Security Information and Event Management (SIEM) is an essential cybersecurity tool for organizations. According to Gartner Research, the SIEM market has been disrupted by external forces, including the growing appetite for more security data (cost bloat). Of course, data continues to grow exponentially around the world, with AI and microservices only increasing the exponent. This is forcing leading organizations to reconsider the role of SIEM due to unsustainable costs, whether resource-based or ingestion-based pricing, not to mention the storage costs of keeping all that data and the necessary compute costs to process it.
The core principles of SIEM require data to be collected from everywhere so it can be organized, correlated, and made available for downstream processes. One consideration to solve these challenges is data lakes. Data lakes have been around for years, and they may hold the key to efficient and effective SIEMs by forcing behavioral changes based on economics. First, organizations must understand how data and data storage affect cost because this will impact their cybersecurity strategy.
The Disconnect Between the Value of Data and Cost
There’s no doubt that data use is growing worldwide. We have mobile phones with more memory, our photos are bigger, and we watch more high-definition video. The management of this data is critical for security processes, including SIEM, in particular. It begins with the ability to bring in data from a variety of data sources, parse it, correlate it, and route it so that it is available for use in an organization’s security workflows.
While data is required, the cost of storing that data in security systems is quite expensive. This disconnect can be alleviated by giving businesses more choice of when and how to manage their data to better balance cost and risk. This includes whether to store data in the cloud, when or if that data gets processed, and if that data is available in real-time, and if so, for how long. Giving businesses choice changes the dynamic of the security market and increases the likelihood that security practices will be more effective.
Enter data lakes. Data can be stored in a data lake and then pulled into a system or process when it’s most needed, lessening the financial impact but keeping the valuable data. How does it work? Data lakes enable security teams to store the data that they don’t need right away and bring in the data at a later time. Teams then don’t have to pay for the data until it is extracted. This enables security operations to still have the data needed to efficiently and effectively drive daily operations but not lose data or have too much of it.
Data lakes live in the IT and security realms, but the concept is mirrored in the U.S. car dealership business. Car dealerships like to showcase their top-of-the-line cars. However, they often have more cars but have no room or can’t afford more space to house them. One solution dealerships leverage is housing these other cars in a less expensive, distant parking lot and bringing them into the mix at the dealership when they are needed.
The Economic Lessons that the History of Data Lakes Can Teach Us
There is a lot of chatter in the security world about data lakes. Data lakes are not new; they have been around for more than ten years. Let’s take a step back. Prior to data lakes, people had to make multiple copies of their data to avoid a single point of failure. Organizations had not just one but several hard drives—an expensive option. This meant double, or even triple, the cost to replicate data. For example, for every terabyte or petabyte of data, you had two or three times that amount when you factored in data backups.
Organizations used old-fashioned math to calculate the cost of these hard drives and data storage against the percentage of data that could be lost.
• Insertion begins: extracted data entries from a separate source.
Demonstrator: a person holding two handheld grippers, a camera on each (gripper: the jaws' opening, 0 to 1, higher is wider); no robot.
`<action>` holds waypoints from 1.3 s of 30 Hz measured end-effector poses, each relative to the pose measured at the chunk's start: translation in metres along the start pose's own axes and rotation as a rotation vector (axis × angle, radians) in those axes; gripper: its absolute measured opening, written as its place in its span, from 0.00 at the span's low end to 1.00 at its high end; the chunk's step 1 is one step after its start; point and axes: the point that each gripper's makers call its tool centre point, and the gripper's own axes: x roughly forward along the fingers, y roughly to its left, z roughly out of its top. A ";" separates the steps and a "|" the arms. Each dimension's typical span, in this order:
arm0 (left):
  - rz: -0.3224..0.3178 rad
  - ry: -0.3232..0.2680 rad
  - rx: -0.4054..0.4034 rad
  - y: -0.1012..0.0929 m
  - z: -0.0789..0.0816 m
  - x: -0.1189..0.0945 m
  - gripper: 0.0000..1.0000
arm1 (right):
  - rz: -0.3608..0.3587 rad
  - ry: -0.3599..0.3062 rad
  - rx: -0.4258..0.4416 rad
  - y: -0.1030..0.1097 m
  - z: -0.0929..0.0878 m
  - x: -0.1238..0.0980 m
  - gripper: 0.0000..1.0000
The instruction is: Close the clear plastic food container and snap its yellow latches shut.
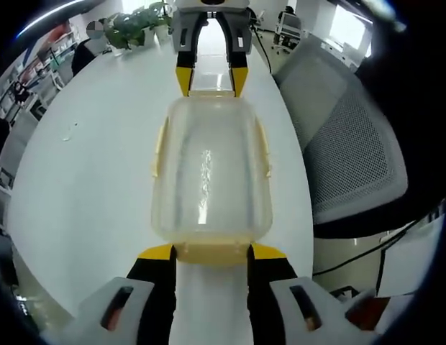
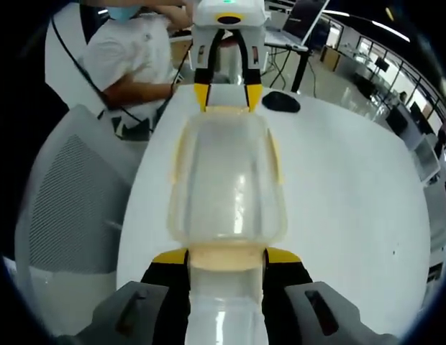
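A clear container (image 1: 211, 171) sits on a white bench (image 1: 93, 180), with the left gripper (image 1: 211, 253) and right gripper (image 2: 226, 257) at opposite ends, fingers spread around its yellow latches (image 1: 211, 252).

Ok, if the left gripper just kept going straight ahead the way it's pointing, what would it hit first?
The clear container: its near yellow latch already sits between the left gripper jaw tips. Beyond it, the right gripper faces the far end.
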 end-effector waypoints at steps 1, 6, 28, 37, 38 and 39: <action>0.001 0.000 0.000 0.000 0.000 0.000 0.37 | 0.000 0.001 0.000 0.000 0.000 0.000 0.37; -0.005 0.001 0.000 -0.001 0.003 0.001 0.37 | 0.002 0.006 0.002 0.001 -0.002 -0.002 0.37; -0.020 -0.008 -0.023 0.000 0.022 0.010 0.37 | 0.013 0.013 0.008 0.000 -0.022 -0.014 0.37; -0.025 -0.009 -0.023 0.000 0.032 0.015 0.37 | 0.014 0.017 0.012 0.002 -0.030 -0.019 0.37; -0.025 -0.010 -0.023 0.000 0.033 0.015 0.37 | 0.014 0.017 0.013 0.002 -0.031 -0.020 0.37; -0.025 -0.010 -0.023 0.000 0.035 0.015 0.37 | 0.013 0.017 0.012 0.002 -0.032 -0.021 0.37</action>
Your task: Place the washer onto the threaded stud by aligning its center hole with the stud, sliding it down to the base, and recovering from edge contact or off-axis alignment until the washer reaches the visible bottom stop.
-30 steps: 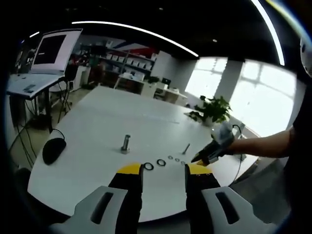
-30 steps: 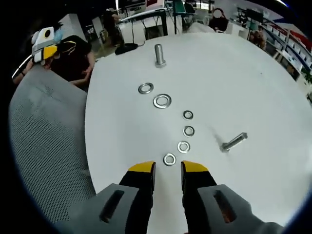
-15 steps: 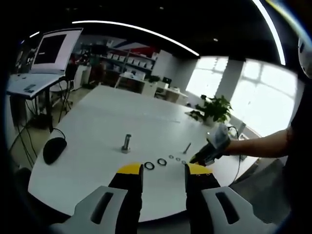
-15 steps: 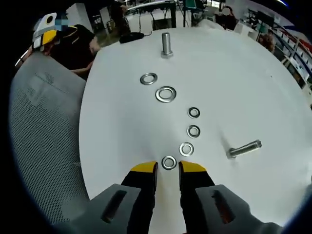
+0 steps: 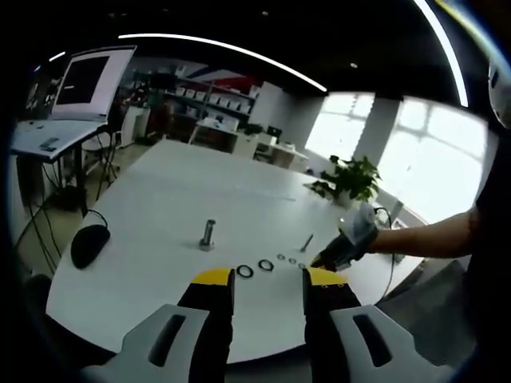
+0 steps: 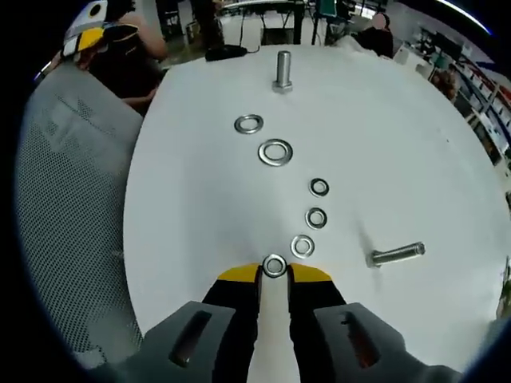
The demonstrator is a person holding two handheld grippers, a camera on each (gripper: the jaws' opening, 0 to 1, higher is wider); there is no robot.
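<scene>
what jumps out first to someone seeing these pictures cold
A curving line of six washers on the white table, the nearest washer sitting right between the yellow tips of the right gripper. Beyond the line an upright stud stands on its head, and a second bolt lies on its side to the right.

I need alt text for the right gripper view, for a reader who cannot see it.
The right gripper has its yellow-tipped fingers on either side of the nearest washer on a white table. Five more washers lead toward an upright stud; a bolt lies to the right.
</scene>
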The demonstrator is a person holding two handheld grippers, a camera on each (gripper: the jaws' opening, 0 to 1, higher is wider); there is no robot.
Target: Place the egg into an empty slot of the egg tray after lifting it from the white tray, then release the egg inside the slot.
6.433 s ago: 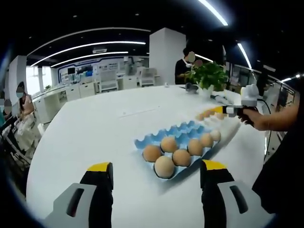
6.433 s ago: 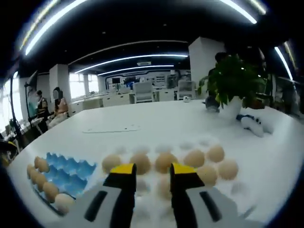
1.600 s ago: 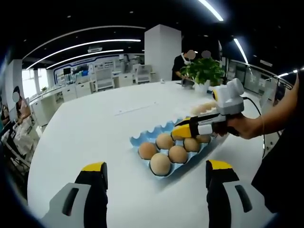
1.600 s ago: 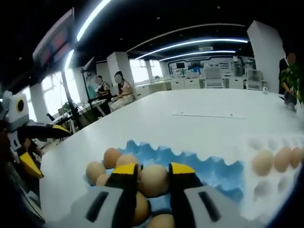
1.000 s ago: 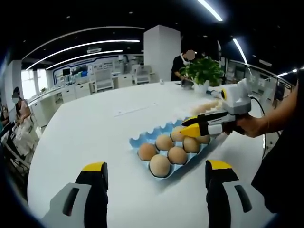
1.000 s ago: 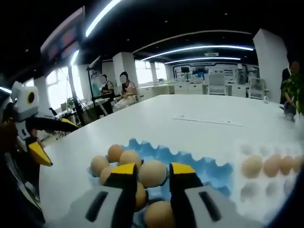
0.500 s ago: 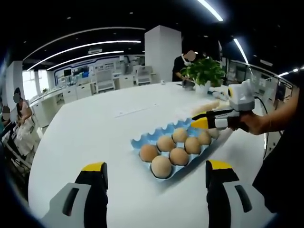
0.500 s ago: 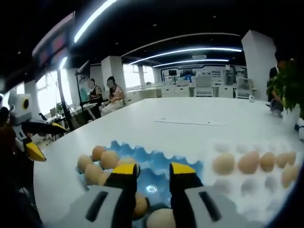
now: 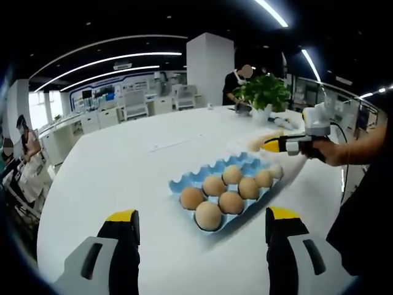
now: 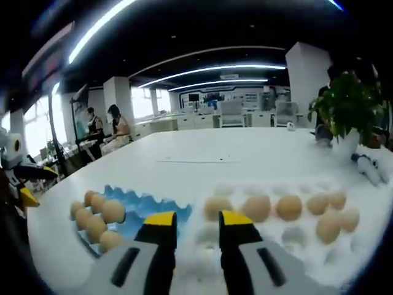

Think of data spread over multiple hard drives with teams calculating the total cost for the redundancies. People relied on existing CPU technology and math calculations developed in the fifties to determine what data had been lost. They applied this thinking to data technologies, hard drives, and storage, which was the genesis of data lakes.
Data lakes create lower-cost storage that allows you to then respond to storage increases. When hard drive costs came down, people were able to store more data. Fast forward to modern times and our ability to store data and photos on our mobile phones. Most people don't have to delete photos or even think about the cost of storing a photo or the need to limit the amount of photos we take. When the cost of storage comes down to a point where it's almost free, you naturally start to store more things.
This history has taught us that behaviors can change based on economics. When costs outweigh the value, there is a disconnect prompting behaviors to adapt. In our personal lives, another example is the rising cost of streaming services when there is less video content to watch. The cost does not equate to the value. In the security world, this is what is happening with SIEM solutions.
Future of the Role of Data Lakes in SIEM
As cybersecurity takes a front-and-center role thanks to the staggering number of cyberattacks, security information and event management could accurately identify early signs of an attack, understand its effect, and provide valuable information to mitigate the attack. Data and access to data is critical to this management task, where security teams are faced with securing data from numerous applications, systems, and platforms. Data lakes have their challenges—they are often slower and have the potential to create data silos, but they nevertheless play a critical role in the process and give organizations choices in their data routing needs, spending, and strategies so they can do what is most important—protect their business and customers. Having a choice changes the dynamic of the security market and increases the likelihood that security practices will be seamless and more effective.